This journey map is an illustrative example of retailer’s customer experience across multiple stages of customer lifecycle. If done right, CJM can become an essential tool for CX transformation of a company. In order to make an impact with CJM, you can keep the following tips in mind:

While you're creating a CJM…

When you start creating a CJM for your business, you will inevitably come up with various questions, which should ideally be answered at the very beginning.

Decide on the level of detail

It certainly depends on the resources available, however rule of thumb is: the more detailed your CJM is, the more pain points and barriers can be spotted and, hopefully, eliminated, making your company’s customer experience better. If you feel that resources are limited, you can start by outlining a high-level journey and make it more detailed stage-by-stage, once the resources are available. P.S. Depending on the nature of business, real-life CJMs can be 4-5 (and more) times larger than this illustrative example.

Use broader scope of customer lifecycle stages

Always try to create a broader view, starting at the stage of ignorance (When customers do not even know about your company, how do you proactively create the first touch point?) and making your way towards loyalty/abandoning stages (Which client retention mechanics are currently used? Is your loyalty program set up well enough to get customers engaged?). 

Leverage multiple sources of insight

As it stems from the term, the first thing you should focus on is feedback from your customers: you can collect it from polls, publicly available reviews, interviews, complaints in CRM, etc. However you can also combine it with your own observations, competitive research and feedback from employees (sometimes they can spot potential pain points even before those are noticed by customers).

Once you've created your CJM…

Once CJM is created, do not fall into the trap of treating it as a final destination. CJM is just the first step in customer experience enhancement for your business.

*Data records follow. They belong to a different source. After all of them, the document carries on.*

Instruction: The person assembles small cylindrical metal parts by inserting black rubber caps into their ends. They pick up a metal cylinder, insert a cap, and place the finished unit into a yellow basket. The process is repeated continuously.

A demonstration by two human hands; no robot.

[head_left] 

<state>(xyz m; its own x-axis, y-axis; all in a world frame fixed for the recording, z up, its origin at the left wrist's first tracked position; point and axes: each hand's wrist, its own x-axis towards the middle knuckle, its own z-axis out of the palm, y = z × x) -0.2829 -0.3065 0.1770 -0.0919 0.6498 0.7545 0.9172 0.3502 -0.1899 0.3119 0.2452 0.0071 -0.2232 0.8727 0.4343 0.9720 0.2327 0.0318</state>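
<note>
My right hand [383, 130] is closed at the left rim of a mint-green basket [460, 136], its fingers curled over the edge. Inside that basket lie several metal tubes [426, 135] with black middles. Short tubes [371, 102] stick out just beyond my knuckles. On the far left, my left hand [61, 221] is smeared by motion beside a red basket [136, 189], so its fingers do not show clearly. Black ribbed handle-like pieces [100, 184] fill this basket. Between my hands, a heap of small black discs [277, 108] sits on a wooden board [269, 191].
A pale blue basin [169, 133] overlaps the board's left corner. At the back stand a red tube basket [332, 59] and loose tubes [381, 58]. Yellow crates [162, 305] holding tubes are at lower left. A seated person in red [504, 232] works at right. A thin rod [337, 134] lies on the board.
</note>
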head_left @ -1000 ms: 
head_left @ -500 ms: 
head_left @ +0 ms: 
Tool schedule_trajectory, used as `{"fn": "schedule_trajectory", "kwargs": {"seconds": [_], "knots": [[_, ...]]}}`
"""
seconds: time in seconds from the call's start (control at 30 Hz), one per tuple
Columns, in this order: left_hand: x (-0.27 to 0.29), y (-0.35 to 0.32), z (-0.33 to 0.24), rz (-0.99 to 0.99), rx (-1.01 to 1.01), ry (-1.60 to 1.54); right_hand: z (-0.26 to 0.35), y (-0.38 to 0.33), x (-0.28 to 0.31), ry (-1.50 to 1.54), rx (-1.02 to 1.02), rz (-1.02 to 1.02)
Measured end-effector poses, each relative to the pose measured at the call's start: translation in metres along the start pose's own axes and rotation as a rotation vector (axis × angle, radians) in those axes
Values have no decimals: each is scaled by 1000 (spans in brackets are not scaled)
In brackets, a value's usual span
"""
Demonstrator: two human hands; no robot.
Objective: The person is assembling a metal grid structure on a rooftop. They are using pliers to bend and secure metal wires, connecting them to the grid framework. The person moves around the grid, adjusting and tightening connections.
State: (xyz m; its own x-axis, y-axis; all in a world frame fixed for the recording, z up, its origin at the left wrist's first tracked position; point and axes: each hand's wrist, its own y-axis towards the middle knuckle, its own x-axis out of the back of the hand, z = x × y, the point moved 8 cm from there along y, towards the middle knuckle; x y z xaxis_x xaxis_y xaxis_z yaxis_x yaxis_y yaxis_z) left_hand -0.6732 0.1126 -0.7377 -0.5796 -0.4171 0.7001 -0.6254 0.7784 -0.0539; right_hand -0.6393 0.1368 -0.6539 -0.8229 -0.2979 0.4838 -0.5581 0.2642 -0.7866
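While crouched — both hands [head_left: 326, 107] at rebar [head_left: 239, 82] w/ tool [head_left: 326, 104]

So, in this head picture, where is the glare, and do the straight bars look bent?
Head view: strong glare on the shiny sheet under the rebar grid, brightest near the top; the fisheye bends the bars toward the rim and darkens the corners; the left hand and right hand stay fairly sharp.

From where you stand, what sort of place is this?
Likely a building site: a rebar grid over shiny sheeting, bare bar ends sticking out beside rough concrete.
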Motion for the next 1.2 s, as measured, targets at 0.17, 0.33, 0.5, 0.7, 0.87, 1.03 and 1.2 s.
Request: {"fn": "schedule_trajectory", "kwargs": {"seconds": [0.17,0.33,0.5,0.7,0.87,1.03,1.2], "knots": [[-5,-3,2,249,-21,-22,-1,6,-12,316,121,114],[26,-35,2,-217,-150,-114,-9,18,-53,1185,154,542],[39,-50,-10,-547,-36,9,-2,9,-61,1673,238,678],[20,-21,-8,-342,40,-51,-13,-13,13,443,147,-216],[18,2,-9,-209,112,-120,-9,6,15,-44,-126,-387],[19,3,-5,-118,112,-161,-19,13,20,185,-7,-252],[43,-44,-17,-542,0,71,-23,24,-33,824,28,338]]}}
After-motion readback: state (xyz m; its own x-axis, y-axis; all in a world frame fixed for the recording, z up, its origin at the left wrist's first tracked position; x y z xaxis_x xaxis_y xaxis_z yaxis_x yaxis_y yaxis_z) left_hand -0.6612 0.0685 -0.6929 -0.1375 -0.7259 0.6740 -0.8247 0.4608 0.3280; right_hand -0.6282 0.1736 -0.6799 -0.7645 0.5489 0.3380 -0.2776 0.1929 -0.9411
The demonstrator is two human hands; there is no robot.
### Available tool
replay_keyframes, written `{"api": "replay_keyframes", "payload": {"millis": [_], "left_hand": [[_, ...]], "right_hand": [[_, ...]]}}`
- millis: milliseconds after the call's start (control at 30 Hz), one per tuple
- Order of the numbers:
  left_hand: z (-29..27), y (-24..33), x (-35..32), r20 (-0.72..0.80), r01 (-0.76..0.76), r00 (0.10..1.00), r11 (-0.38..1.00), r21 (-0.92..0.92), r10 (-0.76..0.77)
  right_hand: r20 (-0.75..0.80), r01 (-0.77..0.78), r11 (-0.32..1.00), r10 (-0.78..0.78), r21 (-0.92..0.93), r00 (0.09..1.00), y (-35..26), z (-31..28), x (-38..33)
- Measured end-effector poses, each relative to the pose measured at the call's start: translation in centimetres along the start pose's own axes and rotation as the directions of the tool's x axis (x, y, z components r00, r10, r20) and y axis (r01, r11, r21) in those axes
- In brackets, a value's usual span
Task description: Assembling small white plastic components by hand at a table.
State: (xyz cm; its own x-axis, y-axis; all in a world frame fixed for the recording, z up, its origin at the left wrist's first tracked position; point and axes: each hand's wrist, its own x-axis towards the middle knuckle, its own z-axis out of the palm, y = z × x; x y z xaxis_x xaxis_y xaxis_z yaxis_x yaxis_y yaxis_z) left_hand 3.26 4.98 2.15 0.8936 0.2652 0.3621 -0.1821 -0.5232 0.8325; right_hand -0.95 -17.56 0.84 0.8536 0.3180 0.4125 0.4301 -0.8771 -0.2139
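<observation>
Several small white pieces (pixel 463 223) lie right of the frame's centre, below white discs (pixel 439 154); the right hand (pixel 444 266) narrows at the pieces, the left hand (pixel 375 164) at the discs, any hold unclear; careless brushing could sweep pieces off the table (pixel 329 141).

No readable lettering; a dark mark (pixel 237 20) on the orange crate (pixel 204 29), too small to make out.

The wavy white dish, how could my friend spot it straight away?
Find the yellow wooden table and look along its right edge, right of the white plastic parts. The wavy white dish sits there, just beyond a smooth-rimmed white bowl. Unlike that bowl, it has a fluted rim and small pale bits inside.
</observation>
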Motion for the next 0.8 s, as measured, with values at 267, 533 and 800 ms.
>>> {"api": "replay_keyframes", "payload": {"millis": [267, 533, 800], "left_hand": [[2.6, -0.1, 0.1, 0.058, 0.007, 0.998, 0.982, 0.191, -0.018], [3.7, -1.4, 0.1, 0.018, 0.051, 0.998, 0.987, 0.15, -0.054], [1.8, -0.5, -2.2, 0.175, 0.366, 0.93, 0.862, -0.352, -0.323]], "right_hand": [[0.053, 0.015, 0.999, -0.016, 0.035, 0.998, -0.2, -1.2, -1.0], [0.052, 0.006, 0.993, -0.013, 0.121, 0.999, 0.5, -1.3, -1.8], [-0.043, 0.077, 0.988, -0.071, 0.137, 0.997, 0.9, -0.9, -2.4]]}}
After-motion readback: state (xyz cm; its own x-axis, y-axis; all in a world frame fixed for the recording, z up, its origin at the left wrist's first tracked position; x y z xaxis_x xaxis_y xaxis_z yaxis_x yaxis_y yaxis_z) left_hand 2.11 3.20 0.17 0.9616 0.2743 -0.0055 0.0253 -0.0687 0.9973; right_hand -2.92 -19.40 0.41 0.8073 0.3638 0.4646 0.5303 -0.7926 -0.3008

Continue updating your journey map

CJM should not be treated as a project, but rather as an ongoing process: continue to get feedback from customers and employees, run competitive research and place the new pieces of feedback on CJM as positive (green) or negative (red) observations.

Prioritize feedback

For each piece of feedback, decide whether it is relevant to your strategy or not. If it is, decide on how business-critical it is and how easy it is to get the issue resolved.

Drive enhancements

Come up with ideas of how to enhance CX for each pain point. Combine multiple pieces of feedback into projects. Identify the owners and due dates. Regularly review the status of enhancement initiatives and ensure that these are on track. Tagging functionality in Miro and JIRA integrations can help you with that.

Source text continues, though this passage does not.